It Starts: First Truck Maker Cuts Production

Navistar confirms next phase in Transportation Recession.

After orders by trucking companies for Class-8 trucks – the heavy trucks that haul trailers across the country – collapsed by 81% in July compared to July last year to the smallest number of orders since 2010, deepening a trend that has gotten worse all year, it would only be a matter of time before truck manufacturers announce production cuts and ultimately layoffs.

These heavy-truck makers – Peterbilt and Kenworth, divisions of Paccar; Navistar International; Freightliner and Western Star, divisions of Daimler; and Mack Trucks and Volvo Trucks, divisions of Volvo Group – have been eating through their historic backlog, accumulated during the record year of 2018, and they’re still delivering these trucks at near record pace, but that backlog is thinning out, and we’ve been waiting for the inevitable announcements of production cuts.

So now it starts – not with production cuts for Class-8 trucks but with production cuts for Class-5, Class-6, and Class-7 medium-duty trucks.

Navistar International [NAV] confirmed to FreightWaves that it will be cutting production of medium-duty trucks at its Springfield, OH, assembly plant, which builds trucks for Navistar’s brand International and for GM [GM]. The company blamed “the cyclical nature of the business.”

“This cycle is normal for our business, and this is not a shift of production to other locations,” the spokesperson told FreightWaves. But the company declined to disclose if the production cuts involve layoffs.

Navistar also builds medium-duty trucks along with Class-8 trucks at its assembly plant in Escobedo, Mexico, but the spokesperson declined to disclose if production is impacted at that plant.

Inventories of unsold medium-duty trucks have surged 30% to 55,400 units in June, and the current order backlog is still at about 63,500, after the ordering binge last year, according to ACT estimates, cited by FreightWaves. And orders fell 20% in June,

“These medium-duty trucks support a lot of service businesses, and consumer business is doing pretty well,” said ACT president Kenny Vieth, cited by FreightWaves. “This is a trimming of the sails.”

During Navistar’s earnings call on June 4, CEO Troy Clarke acknowledged the “moderating” phase in the freight sector, but gave no indication of production cuts. He was still gung-ho about production and the backlog:

Now the freight market certainly seems to be moderating, but I think the question is, is it shifting to a lower gear or not? It’s really hard to tell because seasonal shipping, which typically happens between July and September time frame, actually has increased, so we’ll have to see how that works its way through the balance of the summer.

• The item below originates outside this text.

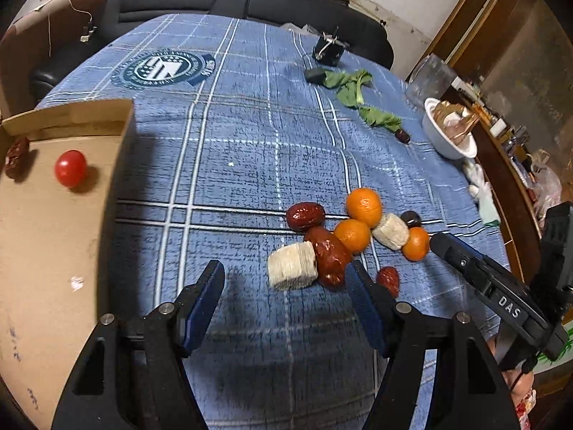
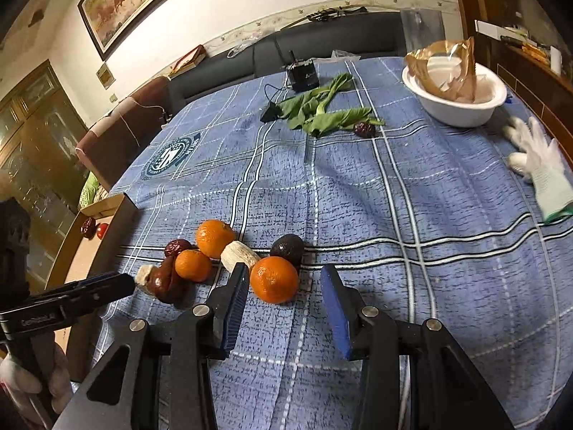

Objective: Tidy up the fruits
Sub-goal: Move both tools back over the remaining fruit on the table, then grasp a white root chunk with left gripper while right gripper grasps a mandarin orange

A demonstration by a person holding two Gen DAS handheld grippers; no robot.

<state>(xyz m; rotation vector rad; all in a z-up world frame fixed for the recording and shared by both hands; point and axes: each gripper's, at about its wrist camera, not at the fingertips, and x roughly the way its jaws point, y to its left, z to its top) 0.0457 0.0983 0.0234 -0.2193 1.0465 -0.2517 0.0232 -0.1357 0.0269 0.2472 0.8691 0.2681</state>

But again, I think the economic fundamentals are still there that support not only the backlogs, but I think some opportunities yet to be discovered in 2020.

So these opportunities to be discovered are cuts in production of medium-duty trucks.

In terms of Class-8 trucks, Paccar expressed confidence in its earnings call that the industry backlog would get it through 2019 and into 2020 without production cuts, despite the collapse in orders. Volvo AB and Daimler AG, during their earnings calls in July, indicated that, if necessary, they would be prepared to implement production cuts later this year.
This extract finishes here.